Film action comedy yang mereka tonton, sukses membuat keduanya tertawa dan deg-degan. Karamatsu yang sesekali melirik Ichi di tengah-tengah menonton tersenyum melihat perubahan di ekspresi Ichi. Ia merasa puas hanya dengan melihat itu.
Keluar dari bioskop Karamatsu memeriksa arlojinya.
"Ooops! Sepertinya kita harus segera pulang. Aku berjanji pada Choromatsu kalau kita akan pulang saat sore dan makan malam di rumah. Kau tidak apa-apa, kan?" Karamatsu beralih pada Ichi.
"Ya." Ichi mengangguk menurut.
Pria ini mengulas senyum. "Baiklah. Kita keluar dari sini dan mencari mobil kita."
Mereka keluar dari mall dan menyusuri kembali tempat-tempat di distrik perbelanjaan tersebut menuju butik Iyami-sensei, tempat Karamatsu memarkir Lamborghini-nya.
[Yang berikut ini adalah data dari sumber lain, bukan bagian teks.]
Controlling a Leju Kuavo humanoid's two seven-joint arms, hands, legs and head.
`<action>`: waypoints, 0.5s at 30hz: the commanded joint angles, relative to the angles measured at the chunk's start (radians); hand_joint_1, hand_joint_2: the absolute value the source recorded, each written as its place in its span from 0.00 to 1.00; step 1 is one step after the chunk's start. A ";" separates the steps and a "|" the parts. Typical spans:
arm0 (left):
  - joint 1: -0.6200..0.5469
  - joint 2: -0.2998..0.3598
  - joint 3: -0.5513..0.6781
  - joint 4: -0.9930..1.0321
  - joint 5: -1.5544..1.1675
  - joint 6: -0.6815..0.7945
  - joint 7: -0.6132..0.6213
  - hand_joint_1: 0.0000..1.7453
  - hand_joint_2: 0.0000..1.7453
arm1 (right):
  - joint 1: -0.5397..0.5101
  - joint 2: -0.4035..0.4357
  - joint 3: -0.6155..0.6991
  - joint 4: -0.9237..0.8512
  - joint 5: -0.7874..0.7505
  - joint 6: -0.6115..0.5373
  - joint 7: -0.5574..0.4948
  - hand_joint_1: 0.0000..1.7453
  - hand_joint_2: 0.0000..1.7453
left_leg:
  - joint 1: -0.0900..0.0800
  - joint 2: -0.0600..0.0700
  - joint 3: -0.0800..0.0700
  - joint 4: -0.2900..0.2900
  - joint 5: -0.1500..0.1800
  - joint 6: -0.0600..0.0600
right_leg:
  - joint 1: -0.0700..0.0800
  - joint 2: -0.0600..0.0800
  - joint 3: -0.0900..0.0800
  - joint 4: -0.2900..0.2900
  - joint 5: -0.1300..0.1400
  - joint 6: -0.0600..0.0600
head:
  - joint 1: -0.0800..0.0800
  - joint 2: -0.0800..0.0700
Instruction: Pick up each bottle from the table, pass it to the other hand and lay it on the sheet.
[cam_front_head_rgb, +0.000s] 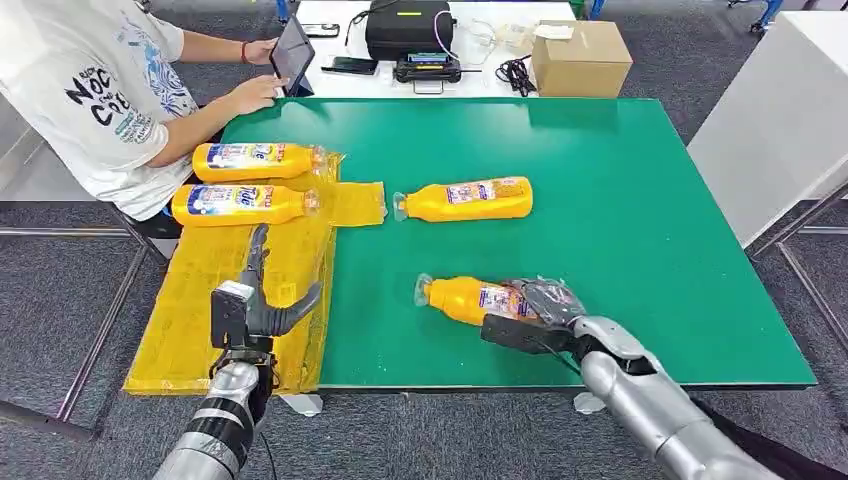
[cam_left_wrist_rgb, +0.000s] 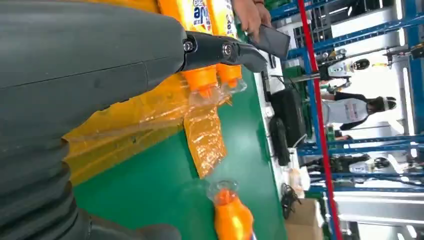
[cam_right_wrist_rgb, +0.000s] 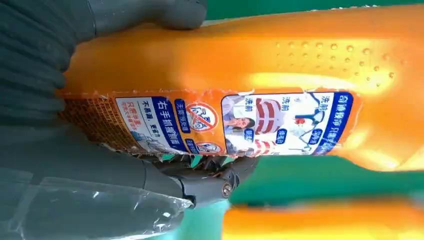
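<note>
Two orange bottles (cam_front_head_rgb: 255, 160) (cam_front_head_rgb: 240, 203) lie side by side on the yellow sheet (cam_front_head_rgb: 190, 320) at the table's left edge. A third orange bottle (cam_front_head_rgb: 470, 199) lies on the green table (cam_front_head_rgb: 640, 220) near its middle. My right hand (cam_front_head_rgb: 540, 310) grips the base end of a fourth orange bottle (cam_front_head_rgb: 465, 299) (cam_right_wrist_rgb: 280, 90) lying near the front edge, cap pointing left. My left hand (cam_front_head_rgb: 250, 305) hovers open above the sheet, fingers spread, holding nothing. The two sheet bottles' necks (cam_left_wrist_rgb: 212, 80) show past its thumb (cam_left_wrist_rgb: 225, 50).
A person (cam_front_head_rgb: 100, 90) sits at the table's far left with a tablet (cam_front_head_rgb: 292, 55). Behind the green table, a white table holds a black case (cam_front_head_rgb: 408, 28), a cardboard box (cam_front_head_rgb: 580, 58) and cables. A white cabinet (cam_front_head_rgb: 780, 120) stands to the right.
</note>
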 joint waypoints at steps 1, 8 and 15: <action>0.150 -0.040 0.018 -0.306 0.078 -0.063 0.058 0.00 1.00 | 0.308 0.383 -0.394 -0.441 0.083 -0.397 -0.137 1.00 1.00 | 0.002 0.006 -0.001 0.001 -0.002 -0.003 | 0.002 0.005 -0.003 0.001 -0.001 -0.003 | 0.000 0.000; 0.186 -0.055 -0.073 -0.377 0.211 -0.153 0.135 0.00 1.00 | 0.386 0.459 -0.536 -0.548 -0.016 -0.549 -0.321 1.00 1.00 | 0.002 0.000 -0.007 0.001 -0.001 -0.001 | 0.002 -0.001 -0.008 0.002 -0.003 -0.002 | -0.001 0.000; 0.242 -0.027 -0.156 -0.507 0.340 -0.223 0.177 0.00 1.00 | 0.419 0.479 -0.593 -0.526 -0.060 -0.536 -0.380 1.00 1.00 | 0.001 0.000 -0.006 0.000 -0.002 -0.002 | 0.001 -0.001 -0.007 0.001 -0.002 -0.003 | 0.000 0.000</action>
Ichi menatap langit yang mulai memudarkan warna Oranye. Tak terasa hari sudah sore, mereka berdua menikmati kegiatan hari ini sampai lupa waktu. Padahal, sebelum bertemu Karamatsu, ia merasa waktu berjalan dengan sangat lambat.
Blam!
Pintu mobil di tutup dan keduanya memasang sabuk pengaman.
"Oh, iya. Aku tadi membeli ini dan ingin memberikannya padamu." Karamatsu melepas sabuk pengamannya dan memutar tubuhnya untuk mengambil sebuah kantong belanjaan di kursi belakang.
Ichi mengerjap.
Pria itu menyodorkan kantong belanjaan yang ia ambil pada Ichi. "Kata ramalan cuaca, besok anginnya sudah mulai dingin. Pakailah ini saat keluar." Ucapnya.
Ichi mengambil kantong itu dan melihat isinya. Ia kaget dan tak bisa berkata apa-apa. Syal berbahan rajut dengan motif garis hitam putih yang jadi incarannya saat di toko tadi. Matanya memandang Karamatsu seolah ingin menangis.
Karamatsu gelagapan melihat ekspresi Ichi. "Ka-kau tak suka?" Tanyanya cemas.
Ichi menggeleng dan memeluk erat kantong belanjaan itu.
Pemuda kurus itu membuat Karamatsu bingung karena ia tak berkata apa-apa. Karamatsu menggaruk belakang tengkuk, ia tak boleh panik. Pria itu mendekatkan tubuhnya pada Ichi.
"Kau menyukainya?" Tanyanya dengan suara lembut.
Ichi tak berani menatap Karamatsu. Ia hanya menunduk dan mengangguk sekali.
Karamatsu tersenyum dan kembali ke posisinya. "Baguslah. Aku ikut senang mengatahuinya." Ucapnya. Setelah itu ia memasang sabuk pengaman dan menghidupkan mobil.
Ichi menggigit bibir bawah, sekuat tenaga menahan airmatanya. Ia senang dengan pemberian ini, tapi sekaligus juga sedih. Karena saat melihat benda ini di tokonya, ia berniat nanti akan membelikannya dengan uangnya sendiri sebagai ucapan terima kasih kepada Karamatsu. Tapi, ia keduluan oleh pria ini. Maka dari itu perasaannya campur aduk.
Senang, sedih, cemas, bingung, berdebar-debar. Hari ini Ichi merasakan berbagai macam perasaan dari pria yang ada di sampingnya ini. Hingga ia lupa. Ia benar-benar lupa, kalau sesungguhnya ia tak boleh berharap. Ia tak boleh memohon kasih sayang lebih dari orang lain, apalagi merasakan cinta, bila tak ingin lagi mengalami hal-hal menyakitkan yang ia alami sebelum-sebelumnya.